I live in a condo and have minimal under counter storage.  

I have a stack of skillets.  I nest saucepans and covers.  Also food processor, blender, hand mixer and stick blender.  Not enough room.

I also have a six-foot tall 3-foot wide cabinet that holds my stand mixer, griddler, baking pans, etc.  Still not enough.

I run down to the cellar where I store larger pots, misc. baking pans, etc.  along with all my pantry items on tall shelves.


----------



## MostlyWater (May 17, 2010)

Lengand, what about pull out shelves for under the counter storage?

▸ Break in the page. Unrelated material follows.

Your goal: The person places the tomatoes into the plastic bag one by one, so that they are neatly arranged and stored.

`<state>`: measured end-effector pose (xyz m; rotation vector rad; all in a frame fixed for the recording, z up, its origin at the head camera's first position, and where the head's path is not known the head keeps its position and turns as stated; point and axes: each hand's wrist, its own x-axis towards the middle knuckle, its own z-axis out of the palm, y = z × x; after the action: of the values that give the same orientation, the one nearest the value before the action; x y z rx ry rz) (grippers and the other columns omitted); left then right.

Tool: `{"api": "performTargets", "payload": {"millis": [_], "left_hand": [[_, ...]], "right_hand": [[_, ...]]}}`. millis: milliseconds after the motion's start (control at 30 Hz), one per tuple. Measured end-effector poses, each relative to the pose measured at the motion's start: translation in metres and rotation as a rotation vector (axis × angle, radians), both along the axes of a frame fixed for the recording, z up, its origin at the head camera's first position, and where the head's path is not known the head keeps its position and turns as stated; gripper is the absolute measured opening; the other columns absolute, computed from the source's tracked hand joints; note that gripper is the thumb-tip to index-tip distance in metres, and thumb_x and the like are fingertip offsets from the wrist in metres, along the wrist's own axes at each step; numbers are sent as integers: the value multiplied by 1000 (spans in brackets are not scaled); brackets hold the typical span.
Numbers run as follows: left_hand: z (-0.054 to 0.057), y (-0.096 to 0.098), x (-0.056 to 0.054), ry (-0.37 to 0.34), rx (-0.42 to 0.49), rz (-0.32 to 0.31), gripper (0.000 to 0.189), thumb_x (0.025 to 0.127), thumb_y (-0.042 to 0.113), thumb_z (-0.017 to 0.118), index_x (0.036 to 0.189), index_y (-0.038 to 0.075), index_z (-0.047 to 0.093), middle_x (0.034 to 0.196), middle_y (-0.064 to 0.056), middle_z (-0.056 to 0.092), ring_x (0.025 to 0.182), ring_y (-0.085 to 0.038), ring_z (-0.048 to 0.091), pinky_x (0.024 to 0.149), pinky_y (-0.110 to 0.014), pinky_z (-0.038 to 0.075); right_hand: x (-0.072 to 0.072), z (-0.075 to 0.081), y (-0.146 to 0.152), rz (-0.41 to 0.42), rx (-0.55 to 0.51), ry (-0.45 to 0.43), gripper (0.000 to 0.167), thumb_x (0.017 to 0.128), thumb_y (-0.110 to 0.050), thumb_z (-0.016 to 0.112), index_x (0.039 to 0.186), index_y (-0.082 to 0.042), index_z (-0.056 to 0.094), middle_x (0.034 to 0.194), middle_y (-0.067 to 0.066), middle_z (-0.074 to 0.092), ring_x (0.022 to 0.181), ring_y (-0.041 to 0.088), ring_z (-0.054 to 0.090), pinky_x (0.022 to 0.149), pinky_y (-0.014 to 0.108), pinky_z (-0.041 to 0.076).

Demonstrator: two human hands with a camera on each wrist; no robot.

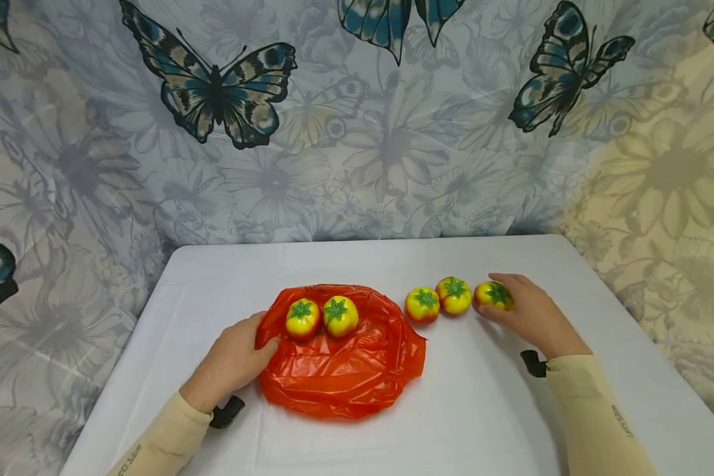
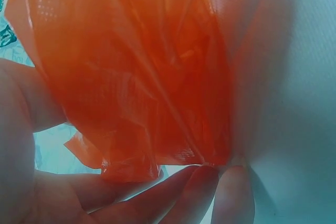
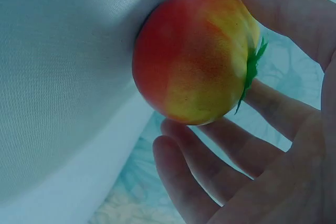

Or - mix it up - put your pots and dishes under the counter, and put your appliances on top.  How would that be ?


----------



## frozenstar (Jun 17, 2010)

You can separate the pots and dishes with appliances. And sort them on what do you use more often. Place it in one storage so you won't have to look through all the drawers or counters whenever you need them.


----------



## Selkie (Jun 17, 2010)

Not only have I down-sized, my folks are moving into a smaller place and down-sizing. My mom keeps trying to pawn stuff off on me... stuff that would just take up space, so I've had to get tough and say "no" to a lot of it. How many mixing bowls, serving platters or pie pans do I need!? One! Do I really need a waffle iron, or bread pans now that I only bake artisan free-form loaves? No! What does a toaster oven do for me that a regular oven doesn't? For myself, nothing!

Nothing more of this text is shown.